--- EXERCISE AIM ---
Whenever "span" appears in a line of the entries below, that line counts; give the total only.

##### RECORDS

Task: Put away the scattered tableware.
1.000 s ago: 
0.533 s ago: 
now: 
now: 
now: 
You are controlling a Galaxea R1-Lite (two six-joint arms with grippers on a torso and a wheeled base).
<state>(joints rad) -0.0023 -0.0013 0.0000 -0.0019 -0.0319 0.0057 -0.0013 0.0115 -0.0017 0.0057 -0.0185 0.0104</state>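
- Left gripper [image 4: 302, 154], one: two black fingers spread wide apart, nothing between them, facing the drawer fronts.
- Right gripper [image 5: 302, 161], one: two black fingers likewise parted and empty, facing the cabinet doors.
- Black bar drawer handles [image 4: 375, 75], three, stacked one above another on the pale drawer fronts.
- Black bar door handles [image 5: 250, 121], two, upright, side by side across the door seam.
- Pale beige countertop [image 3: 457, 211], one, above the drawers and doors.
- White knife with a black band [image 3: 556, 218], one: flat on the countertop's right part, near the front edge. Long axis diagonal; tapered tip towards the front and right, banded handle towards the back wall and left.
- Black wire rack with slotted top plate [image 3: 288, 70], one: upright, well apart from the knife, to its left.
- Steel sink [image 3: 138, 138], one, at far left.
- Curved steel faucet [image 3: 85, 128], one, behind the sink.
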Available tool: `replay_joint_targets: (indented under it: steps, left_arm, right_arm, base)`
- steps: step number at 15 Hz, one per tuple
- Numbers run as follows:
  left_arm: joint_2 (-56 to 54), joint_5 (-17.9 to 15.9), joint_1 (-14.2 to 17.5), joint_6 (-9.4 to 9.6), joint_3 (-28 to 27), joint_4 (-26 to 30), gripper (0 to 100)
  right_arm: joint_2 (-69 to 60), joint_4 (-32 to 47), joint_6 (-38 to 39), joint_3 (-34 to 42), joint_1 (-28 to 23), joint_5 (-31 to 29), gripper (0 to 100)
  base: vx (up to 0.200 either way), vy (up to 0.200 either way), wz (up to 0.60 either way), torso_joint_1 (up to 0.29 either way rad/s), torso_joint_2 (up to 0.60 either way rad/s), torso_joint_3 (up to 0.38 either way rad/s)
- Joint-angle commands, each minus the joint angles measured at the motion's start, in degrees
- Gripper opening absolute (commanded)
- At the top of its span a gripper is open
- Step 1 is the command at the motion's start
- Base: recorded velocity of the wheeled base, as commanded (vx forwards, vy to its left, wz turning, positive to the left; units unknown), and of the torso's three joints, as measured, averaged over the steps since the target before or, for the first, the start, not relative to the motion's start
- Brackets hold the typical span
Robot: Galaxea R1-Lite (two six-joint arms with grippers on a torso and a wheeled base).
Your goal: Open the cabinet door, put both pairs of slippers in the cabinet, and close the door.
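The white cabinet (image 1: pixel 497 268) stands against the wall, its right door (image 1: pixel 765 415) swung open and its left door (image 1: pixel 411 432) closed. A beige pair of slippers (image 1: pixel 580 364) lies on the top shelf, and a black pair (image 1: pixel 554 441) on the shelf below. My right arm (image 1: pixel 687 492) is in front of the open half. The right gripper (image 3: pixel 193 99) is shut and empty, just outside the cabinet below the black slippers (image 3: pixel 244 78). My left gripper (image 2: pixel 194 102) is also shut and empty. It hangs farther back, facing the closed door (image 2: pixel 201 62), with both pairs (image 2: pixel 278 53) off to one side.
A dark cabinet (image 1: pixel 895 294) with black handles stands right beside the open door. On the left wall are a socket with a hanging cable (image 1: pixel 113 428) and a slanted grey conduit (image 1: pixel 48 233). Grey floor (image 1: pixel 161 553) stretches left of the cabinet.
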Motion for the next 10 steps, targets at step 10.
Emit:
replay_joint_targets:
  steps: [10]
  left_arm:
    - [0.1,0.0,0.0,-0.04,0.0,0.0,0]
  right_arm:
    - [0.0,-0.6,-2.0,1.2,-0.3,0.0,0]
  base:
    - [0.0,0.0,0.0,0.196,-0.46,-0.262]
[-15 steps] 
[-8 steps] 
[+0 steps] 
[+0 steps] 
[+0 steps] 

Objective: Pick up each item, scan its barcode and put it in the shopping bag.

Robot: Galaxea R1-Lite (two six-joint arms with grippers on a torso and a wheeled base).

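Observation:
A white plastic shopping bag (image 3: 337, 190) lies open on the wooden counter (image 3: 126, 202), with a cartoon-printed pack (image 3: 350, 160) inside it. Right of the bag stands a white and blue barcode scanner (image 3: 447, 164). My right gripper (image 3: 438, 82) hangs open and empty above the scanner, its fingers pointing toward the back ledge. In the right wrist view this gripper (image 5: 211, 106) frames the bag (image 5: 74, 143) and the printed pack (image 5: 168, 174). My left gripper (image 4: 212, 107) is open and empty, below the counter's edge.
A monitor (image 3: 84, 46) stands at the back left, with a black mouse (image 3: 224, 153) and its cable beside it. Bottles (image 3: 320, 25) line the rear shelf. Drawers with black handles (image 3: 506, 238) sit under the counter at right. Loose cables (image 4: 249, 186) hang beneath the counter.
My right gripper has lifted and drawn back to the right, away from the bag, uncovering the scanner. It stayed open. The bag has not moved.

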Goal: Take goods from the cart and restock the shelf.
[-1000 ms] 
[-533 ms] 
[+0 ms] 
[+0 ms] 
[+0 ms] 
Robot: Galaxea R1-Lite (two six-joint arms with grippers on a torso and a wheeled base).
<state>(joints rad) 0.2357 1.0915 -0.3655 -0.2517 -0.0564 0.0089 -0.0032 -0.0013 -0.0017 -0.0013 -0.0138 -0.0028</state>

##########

--- SOLUTION FOR THIS TASK ---
2